Gov. Andrew Cuomo gave the green light Friday to reopen New York's 750 school districts in person this fall -- a data-driven decision that mirrors the threshold-based calls he made on the phased economic reopenings for the state's 10 regions. But this decision is different. Cuomo says it's ultimately not up to him.

"Parents have to be included and believe the plan makes sense. Teachers have to be included and believe the plan makes sense. They are the ultimate determination," Cuomo said this week. "If a teacher doesn't show up, you can't open the class. If a parent doesn't send their child there's no child to educate."

The state still has to sign off on each of New York's 749 school districts' individual plans; if it doesn't, those districts don't reopen in September. Of those 749 districts, 127 have yet to submit plans for the 2020-21 school year, Cuomo said. Of the ones that have, about 50 have been deemed insufficient. The state Department of Health will review the individual school plans over the weekend and notify districts where it finds them incomplete, he said.

The governor's decision on reopening school districts relies solely on the seven-day rolling average positive test rate for the region where each is located.

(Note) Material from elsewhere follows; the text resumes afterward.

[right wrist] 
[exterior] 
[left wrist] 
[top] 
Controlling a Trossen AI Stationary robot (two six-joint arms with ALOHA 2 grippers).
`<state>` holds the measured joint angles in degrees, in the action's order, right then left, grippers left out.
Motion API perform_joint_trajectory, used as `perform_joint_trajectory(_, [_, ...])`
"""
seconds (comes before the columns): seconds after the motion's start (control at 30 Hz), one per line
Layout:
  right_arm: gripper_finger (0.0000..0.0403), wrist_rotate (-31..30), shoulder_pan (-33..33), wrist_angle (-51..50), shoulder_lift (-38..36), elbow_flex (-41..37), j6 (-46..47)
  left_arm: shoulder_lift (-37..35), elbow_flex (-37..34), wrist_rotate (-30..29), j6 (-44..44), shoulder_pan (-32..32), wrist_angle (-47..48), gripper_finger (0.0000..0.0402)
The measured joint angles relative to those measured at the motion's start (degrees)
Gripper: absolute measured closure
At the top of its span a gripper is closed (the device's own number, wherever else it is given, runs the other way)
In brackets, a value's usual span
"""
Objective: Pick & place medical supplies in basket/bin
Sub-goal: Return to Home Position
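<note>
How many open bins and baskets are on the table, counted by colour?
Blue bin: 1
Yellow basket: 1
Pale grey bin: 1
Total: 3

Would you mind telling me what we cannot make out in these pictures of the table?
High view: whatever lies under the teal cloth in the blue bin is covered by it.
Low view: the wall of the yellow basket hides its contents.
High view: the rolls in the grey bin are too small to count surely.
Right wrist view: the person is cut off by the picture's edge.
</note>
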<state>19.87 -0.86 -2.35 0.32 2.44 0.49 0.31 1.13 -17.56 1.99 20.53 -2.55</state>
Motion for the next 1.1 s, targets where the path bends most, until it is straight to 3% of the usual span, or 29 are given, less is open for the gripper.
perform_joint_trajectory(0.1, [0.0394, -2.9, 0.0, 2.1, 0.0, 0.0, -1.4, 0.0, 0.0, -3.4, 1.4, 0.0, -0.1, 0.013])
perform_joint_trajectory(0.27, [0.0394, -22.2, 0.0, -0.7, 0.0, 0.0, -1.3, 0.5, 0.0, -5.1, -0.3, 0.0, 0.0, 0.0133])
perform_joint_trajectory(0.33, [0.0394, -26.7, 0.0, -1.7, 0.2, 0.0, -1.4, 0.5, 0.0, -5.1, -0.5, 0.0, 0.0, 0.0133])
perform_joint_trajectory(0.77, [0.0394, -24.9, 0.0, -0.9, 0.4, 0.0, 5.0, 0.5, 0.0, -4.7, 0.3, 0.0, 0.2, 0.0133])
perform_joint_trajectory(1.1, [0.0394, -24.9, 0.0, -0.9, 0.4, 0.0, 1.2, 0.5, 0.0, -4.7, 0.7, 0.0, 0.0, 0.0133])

The threshold for the initial clearance he gave Friday was 5 percent. If positivity rates tick above 9 percent in a given region going forward, the district -- and all the schools within it -- will have to close. New York's statewide seven-day average has consistently been at 1 percent for a month. So too has New York City's.

"Everywhere in the state, every region is below the threshold that we established," Cuomo told reporters. "If any state can do this, we can do this."

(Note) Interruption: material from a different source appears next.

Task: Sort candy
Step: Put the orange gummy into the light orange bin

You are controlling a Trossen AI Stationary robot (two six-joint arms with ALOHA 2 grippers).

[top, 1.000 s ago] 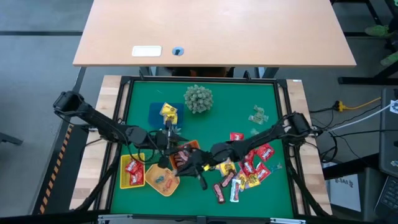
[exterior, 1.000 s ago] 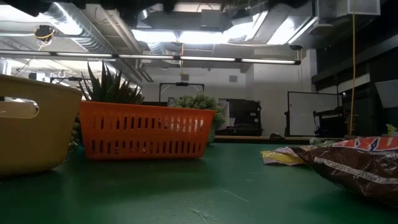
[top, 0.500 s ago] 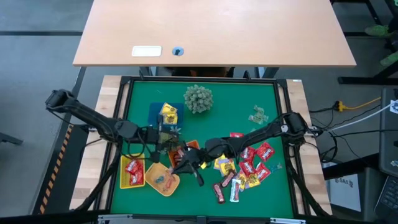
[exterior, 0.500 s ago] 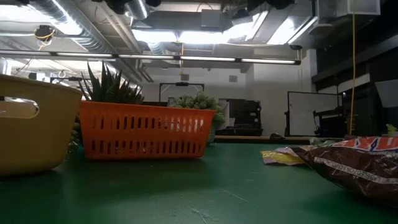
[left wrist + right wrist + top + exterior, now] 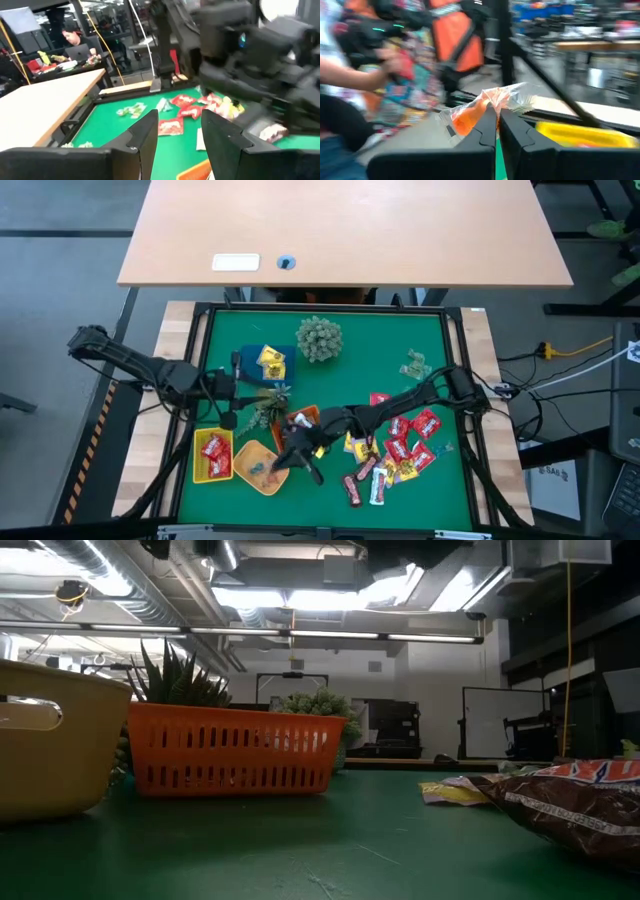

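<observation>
We looked down on the green bench (image 5: 420, 330) first: its far half carried only the spiky plant ball (image 5: 318, 338), a blue tray (image 5: 252, 360) with yellow packets, and a few greenish pieces (image 5: 415, 364), while most of the candy (image 5: 400, 448) lay heaped on the right arm's side, red and yellow packets mixed with dark bars.

Along the near left edge sat the yellow tray (image 5: 213, 456) holding red packets, a round orange dish (image 5: 258, 470) just beside it, and an orange basket (image 5: 303, 418) partly hidden under the right arm.

Both arms had shifted over the last second. The left arm had drawn back toward its own side, so the left tool (image 5: 226, 392) now hung near the blue tray, its fingers (image 5: 145, 137) spread with nothing between them. The right arm had reached further across, bringing the right tool (image 5: 497, 117) from above the basket to over the orange dish.

Its fingers were pressed together on an orange sweet in a clear wrapper (image 5: 485, 106), seen only in the right wrist view. We judged this piece ready for release into the dish, with the left arm cleared out of the way.
</observation>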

That said, Cuomo says there's more to the schools equation than the viral transmission rate. All he does is set the floor. Parents and teachers make the call --- and many have serious concerns about whether school plans work for them.

Daily Percentage of Positive Tests by New York Region

With all of New York state in some phase of reopening, Gov. Andrew Cuomo is shifting his focus to monitoring test results on a daily basis across each region to identify potential hotspots before they emerge. Here's the latest tracking data by region. For the latest county-level results statewide, click here

Source: ny.gov

Simply telling parents their district is in a low infection rate region won't necessarily make them feel comfortable sending their kids to school, Cuomo has said. He says parents need to be included in the specific conversations now. In some spots, parents may prefer remote learning. Many prefer in-person school -- and a fuller week than blended learning would permit. But even those parents may hesitate on safety issues -- and they wonder what it could mean for their jobs and their kids' educations if schools have to shut down again, Cuomo says.

His office fields hundreds of calls on the schools issue, the governor says, so he's familiar with parents' concerns. What happens if my child tests positive? What happens if another child or a teacher test positive? How will we know? What about asymptomatic spread? Does testing require parental permission? Where are the testing facilities and how will the test and trace process work?

Certain protocols are required statewide. Every person in school must wear a mask when social distancing isn't possible, for example. Daily temperature checks are another component. See the state Department of Education's complete guidelines for safely reopening schools here. While the governor has outlined core standards, much of the planning is up to the individual districts.

Mayor Bill de Blasio defended his plan for reopening city schools saying that it is extensive and the teachers' union worked with the administration on those plans, but the union said the plans come up short for safety. Katherine Creag reports.

Cuomo says he'll ask every school district to post their testing and contact tracing plans online. He also wants full remote learning plans posted, citing concern he's heard from parents and educators about demographic inequities in that regard. (New York City gave iPads to kids in need in March and will do the same in fall.)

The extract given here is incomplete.